# [Dataset items]
-----

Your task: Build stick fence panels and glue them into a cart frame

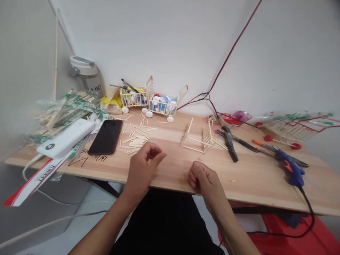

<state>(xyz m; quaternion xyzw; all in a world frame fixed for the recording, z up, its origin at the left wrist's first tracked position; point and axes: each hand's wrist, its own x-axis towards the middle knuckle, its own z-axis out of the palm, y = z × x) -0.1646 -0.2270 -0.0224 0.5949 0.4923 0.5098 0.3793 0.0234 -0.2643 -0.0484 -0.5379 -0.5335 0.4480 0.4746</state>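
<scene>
Near the table's front edge, my left hand [145, 162] is half curled, thumb and fingertips close together, with nothing visible between them. Just behind it lies a loose pile of short wooden sticks [136, 138]. To the right, my right hand [202, 177] rests as a loose fist by the table edge; its inside is hidden. Beyond that hand stands a small open frame of glued sticks [197, 147], a barred panel on its right side. Pliers [229, 143] with black handles lie to the right of the frame.
Two mini stick carts [135, 98] holding bottle caps stand against the wall. A phone [106, 137], a white power bank [66, 137] and bagged sticks [64, 109] crowd the left. Rightward are a blue glue gun [291, 167] with its cord and another cart [288, 130] with red wheels.
</scene>
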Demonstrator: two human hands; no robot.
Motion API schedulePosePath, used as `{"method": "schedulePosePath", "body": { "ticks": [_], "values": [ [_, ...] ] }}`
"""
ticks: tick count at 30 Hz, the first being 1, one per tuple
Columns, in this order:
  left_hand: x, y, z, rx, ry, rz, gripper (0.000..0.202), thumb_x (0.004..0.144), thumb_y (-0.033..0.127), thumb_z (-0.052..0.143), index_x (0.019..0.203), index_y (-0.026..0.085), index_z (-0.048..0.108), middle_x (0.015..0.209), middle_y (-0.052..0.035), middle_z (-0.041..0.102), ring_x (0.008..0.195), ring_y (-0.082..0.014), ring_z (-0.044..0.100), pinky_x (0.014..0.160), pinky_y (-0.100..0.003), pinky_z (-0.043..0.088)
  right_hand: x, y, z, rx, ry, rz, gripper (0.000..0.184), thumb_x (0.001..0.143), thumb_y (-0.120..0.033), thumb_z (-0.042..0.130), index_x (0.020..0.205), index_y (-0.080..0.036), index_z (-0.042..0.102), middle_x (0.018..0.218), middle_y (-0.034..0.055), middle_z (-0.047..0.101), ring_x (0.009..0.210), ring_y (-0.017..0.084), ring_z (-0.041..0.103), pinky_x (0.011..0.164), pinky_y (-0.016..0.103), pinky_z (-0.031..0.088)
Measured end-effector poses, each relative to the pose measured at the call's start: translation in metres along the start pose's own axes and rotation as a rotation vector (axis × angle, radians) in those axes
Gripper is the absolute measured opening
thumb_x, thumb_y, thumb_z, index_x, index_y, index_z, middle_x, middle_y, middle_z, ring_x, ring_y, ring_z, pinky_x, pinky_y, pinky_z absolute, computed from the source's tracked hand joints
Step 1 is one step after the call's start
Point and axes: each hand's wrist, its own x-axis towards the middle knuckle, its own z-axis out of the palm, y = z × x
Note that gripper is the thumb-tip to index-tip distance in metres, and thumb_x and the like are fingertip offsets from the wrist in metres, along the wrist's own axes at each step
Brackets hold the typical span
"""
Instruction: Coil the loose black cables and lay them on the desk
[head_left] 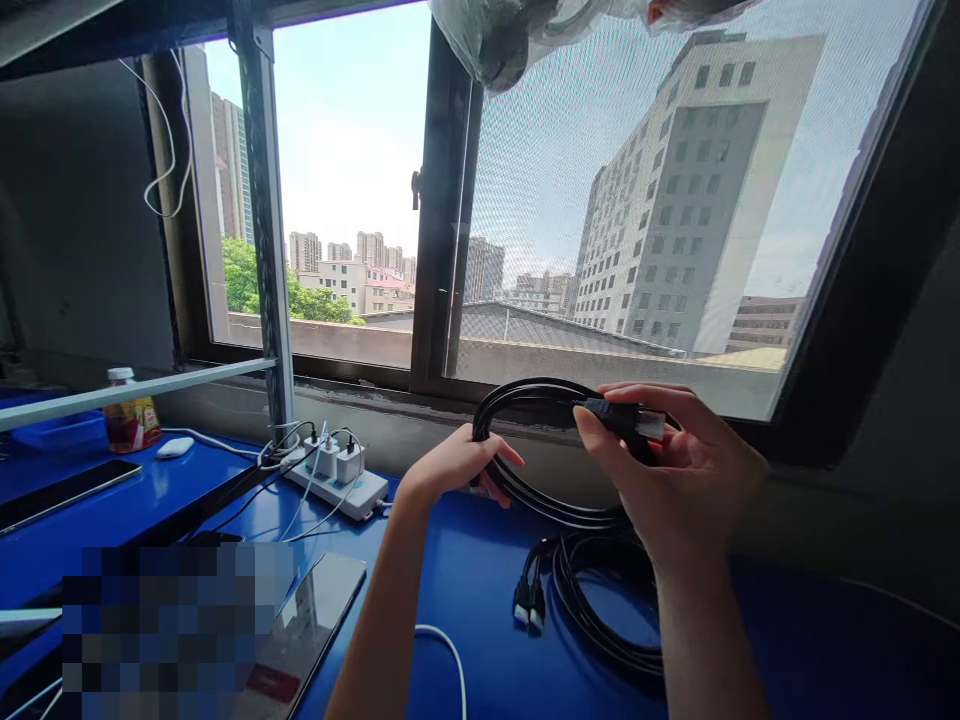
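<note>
Black coiled cable (551, 510) hung at centre frame above the blue desk (465, 570), light and limp, probably springy. The left hand (457, 465) was closed around its loops, and the right hand (675, 470) pinched the stiff plug (626, 418), the surest hold.

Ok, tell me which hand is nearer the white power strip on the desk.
Left. The left hand, gripping the coiled black cable, is just right of the power strip; the right hand, holding the cable's plug, is farther right.
</note>
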Motion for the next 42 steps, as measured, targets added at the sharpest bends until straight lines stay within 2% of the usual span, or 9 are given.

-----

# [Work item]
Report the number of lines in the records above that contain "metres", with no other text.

# [Response to the exercise]
2